:: What to work on ::
Extract all lines in the data that contain the word "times".

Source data
((

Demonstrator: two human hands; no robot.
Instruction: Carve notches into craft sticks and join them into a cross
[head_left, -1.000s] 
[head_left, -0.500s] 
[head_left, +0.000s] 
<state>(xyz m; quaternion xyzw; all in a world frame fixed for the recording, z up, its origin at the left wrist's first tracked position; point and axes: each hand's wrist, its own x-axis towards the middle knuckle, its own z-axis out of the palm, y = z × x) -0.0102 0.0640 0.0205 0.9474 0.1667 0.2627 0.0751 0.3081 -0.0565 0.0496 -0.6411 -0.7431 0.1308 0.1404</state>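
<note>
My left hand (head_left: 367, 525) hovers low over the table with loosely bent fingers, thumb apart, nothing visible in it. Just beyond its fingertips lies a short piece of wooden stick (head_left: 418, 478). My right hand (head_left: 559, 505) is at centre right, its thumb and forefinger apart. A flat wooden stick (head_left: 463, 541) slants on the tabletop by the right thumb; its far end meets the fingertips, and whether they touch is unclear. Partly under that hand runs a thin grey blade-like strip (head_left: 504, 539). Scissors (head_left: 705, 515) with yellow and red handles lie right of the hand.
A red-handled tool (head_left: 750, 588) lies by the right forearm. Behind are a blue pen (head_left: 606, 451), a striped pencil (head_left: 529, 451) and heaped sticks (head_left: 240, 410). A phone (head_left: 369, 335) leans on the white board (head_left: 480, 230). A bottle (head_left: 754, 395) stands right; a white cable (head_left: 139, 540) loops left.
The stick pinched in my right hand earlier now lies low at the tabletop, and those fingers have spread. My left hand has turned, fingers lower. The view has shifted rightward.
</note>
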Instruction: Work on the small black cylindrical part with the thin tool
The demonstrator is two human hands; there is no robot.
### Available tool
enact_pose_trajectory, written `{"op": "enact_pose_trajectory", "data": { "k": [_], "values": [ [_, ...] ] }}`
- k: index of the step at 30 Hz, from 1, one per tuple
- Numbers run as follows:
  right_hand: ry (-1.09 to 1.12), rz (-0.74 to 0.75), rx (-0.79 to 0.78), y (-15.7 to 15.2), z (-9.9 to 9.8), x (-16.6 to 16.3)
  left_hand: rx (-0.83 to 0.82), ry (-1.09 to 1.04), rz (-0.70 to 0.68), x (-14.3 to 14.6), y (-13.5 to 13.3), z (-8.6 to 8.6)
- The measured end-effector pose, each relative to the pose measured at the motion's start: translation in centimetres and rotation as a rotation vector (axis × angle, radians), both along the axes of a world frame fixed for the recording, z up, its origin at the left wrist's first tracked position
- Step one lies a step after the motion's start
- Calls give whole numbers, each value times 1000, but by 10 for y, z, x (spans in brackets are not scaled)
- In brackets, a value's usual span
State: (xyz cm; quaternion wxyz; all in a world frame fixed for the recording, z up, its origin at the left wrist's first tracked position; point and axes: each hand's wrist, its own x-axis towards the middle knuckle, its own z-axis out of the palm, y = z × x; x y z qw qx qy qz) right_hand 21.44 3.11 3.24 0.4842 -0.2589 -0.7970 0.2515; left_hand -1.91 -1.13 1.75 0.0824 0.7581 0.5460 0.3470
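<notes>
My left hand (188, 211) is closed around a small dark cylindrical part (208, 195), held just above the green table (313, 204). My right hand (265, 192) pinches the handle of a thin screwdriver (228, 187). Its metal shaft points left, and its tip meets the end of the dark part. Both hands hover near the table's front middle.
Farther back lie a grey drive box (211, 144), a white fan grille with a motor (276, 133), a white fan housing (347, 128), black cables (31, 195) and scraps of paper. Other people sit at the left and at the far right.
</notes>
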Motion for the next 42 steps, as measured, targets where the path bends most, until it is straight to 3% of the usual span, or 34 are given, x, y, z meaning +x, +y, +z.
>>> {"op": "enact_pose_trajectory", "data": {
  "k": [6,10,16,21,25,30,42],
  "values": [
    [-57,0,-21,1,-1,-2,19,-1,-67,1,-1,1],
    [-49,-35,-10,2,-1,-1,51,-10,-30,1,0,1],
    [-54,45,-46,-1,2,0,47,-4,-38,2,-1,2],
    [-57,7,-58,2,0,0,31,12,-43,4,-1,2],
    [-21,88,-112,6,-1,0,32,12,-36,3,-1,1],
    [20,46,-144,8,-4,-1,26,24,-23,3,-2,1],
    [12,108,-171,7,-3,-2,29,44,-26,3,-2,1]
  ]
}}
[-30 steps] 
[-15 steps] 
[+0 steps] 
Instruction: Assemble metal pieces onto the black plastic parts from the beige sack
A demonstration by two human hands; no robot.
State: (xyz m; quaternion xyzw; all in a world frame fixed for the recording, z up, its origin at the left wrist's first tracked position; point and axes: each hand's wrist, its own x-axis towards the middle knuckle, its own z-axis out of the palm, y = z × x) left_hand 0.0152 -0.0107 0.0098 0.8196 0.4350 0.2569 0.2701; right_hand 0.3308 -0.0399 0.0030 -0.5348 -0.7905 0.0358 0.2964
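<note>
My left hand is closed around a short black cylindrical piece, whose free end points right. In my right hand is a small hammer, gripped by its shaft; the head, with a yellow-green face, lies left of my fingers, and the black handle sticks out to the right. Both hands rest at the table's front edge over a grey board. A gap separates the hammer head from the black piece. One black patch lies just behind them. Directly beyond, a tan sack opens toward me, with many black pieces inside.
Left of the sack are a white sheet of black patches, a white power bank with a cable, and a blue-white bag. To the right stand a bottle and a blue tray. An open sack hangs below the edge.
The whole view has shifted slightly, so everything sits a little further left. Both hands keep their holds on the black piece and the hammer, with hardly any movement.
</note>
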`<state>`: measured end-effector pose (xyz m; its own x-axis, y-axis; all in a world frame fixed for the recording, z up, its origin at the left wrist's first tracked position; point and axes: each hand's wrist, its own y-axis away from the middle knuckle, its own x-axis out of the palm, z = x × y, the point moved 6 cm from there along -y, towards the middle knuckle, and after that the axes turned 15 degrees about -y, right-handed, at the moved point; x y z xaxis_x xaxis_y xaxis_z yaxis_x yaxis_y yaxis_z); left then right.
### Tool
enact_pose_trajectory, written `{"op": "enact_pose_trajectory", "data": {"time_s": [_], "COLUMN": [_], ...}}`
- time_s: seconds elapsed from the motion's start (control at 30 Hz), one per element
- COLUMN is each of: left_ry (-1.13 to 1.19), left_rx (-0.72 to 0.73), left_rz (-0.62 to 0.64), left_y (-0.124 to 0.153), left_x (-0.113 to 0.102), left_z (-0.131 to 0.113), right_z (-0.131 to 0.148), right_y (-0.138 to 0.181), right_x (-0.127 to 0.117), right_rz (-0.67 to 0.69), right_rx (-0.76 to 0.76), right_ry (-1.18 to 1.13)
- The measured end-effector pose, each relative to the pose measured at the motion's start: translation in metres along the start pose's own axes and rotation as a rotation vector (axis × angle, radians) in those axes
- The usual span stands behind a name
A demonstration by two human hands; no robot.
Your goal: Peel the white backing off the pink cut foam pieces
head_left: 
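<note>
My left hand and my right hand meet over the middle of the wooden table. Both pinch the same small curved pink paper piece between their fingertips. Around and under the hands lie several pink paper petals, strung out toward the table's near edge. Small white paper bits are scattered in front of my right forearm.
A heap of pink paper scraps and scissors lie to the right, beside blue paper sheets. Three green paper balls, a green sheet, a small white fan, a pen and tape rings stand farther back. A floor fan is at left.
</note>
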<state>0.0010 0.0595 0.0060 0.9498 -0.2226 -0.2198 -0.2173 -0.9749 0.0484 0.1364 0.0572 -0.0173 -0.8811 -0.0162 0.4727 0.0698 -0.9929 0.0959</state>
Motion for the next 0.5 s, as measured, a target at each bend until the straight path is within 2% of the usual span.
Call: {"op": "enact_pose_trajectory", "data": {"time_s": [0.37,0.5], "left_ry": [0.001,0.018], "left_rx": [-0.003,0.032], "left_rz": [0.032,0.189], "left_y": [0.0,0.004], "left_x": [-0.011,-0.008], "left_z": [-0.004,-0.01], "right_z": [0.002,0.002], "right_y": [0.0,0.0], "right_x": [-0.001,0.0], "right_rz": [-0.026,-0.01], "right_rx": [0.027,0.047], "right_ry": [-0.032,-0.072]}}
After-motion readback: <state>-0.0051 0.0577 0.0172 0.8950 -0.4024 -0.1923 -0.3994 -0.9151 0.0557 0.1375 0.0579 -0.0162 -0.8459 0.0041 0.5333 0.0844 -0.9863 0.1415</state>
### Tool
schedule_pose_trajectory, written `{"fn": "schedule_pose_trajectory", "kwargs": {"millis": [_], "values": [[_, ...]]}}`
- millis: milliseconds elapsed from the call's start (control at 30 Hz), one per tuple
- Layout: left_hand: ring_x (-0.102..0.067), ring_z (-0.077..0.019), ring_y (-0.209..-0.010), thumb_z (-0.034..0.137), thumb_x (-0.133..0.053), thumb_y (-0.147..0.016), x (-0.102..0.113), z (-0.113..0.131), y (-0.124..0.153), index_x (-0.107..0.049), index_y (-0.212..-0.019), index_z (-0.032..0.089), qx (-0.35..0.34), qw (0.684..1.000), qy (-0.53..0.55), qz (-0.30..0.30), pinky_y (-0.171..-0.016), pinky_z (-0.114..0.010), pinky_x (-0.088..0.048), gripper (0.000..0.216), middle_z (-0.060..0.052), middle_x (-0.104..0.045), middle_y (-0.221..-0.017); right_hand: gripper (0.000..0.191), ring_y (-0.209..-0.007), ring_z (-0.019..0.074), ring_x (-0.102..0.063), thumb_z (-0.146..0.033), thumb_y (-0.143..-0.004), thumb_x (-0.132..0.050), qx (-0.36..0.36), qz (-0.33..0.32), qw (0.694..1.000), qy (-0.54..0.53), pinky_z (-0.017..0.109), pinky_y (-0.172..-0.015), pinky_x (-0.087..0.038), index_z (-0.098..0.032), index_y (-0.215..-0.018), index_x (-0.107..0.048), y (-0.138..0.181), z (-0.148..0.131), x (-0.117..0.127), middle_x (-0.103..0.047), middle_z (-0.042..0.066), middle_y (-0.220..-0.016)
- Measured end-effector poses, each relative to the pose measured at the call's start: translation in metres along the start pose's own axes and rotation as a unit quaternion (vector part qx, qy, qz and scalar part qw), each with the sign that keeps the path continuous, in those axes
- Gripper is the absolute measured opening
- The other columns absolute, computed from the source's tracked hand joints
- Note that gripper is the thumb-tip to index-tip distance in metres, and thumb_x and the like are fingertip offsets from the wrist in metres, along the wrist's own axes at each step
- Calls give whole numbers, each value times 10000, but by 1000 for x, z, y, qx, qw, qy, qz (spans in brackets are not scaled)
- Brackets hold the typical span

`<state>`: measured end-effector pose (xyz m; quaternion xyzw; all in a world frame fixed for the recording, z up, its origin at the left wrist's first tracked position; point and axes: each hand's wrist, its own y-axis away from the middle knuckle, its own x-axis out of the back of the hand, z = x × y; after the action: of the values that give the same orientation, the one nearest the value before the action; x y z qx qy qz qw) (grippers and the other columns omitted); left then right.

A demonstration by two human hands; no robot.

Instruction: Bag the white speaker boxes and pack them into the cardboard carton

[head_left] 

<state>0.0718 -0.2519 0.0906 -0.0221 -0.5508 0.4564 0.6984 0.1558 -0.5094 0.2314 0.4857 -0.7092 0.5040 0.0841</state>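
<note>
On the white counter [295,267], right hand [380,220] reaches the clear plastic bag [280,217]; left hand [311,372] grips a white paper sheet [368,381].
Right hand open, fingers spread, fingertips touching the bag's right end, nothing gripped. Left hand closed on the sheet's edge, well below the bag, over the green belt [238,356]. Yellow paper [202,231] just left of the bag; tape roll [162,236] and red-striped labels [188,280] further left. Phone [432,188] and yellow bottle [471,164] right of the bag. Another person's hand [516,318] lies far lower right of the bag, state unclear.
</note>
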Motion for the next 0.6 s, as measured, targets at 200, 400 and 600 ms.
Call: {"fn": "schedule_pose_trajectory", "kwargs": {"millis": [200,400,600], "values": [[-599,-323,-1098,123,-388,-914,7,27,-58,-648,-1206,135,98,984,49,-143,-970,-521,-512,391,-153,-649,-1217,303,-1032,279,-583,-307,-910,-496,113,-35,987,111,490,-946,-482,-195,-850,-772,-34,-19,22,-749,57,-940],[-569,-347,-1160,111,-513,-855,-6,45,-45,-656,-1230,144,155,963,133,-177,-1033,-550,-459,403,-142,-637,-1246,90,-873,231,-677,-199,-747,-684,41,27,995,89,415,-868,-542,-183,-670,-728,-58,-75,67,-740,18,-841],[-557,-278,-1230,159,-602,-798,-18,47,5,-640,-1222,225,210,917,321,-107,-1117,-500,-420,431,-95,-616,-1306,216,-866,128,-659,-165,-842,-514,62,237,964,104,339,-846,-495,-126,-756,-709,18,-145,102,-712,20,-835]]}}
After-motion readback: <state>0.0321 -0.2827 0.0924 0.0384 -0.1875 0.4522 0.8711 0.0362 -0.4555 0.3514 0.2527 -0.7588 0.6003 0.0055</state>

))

:: Expected answer ::
- Calls give whole numbers, each value times 1000, but by 10 for y, z, x (spans in brackets are not scaled)
- Calls give whole numbers, each value times 10000, but by 1000 for x, z, y, qx, qw, qy, qz (spans in brackets are not scaled)

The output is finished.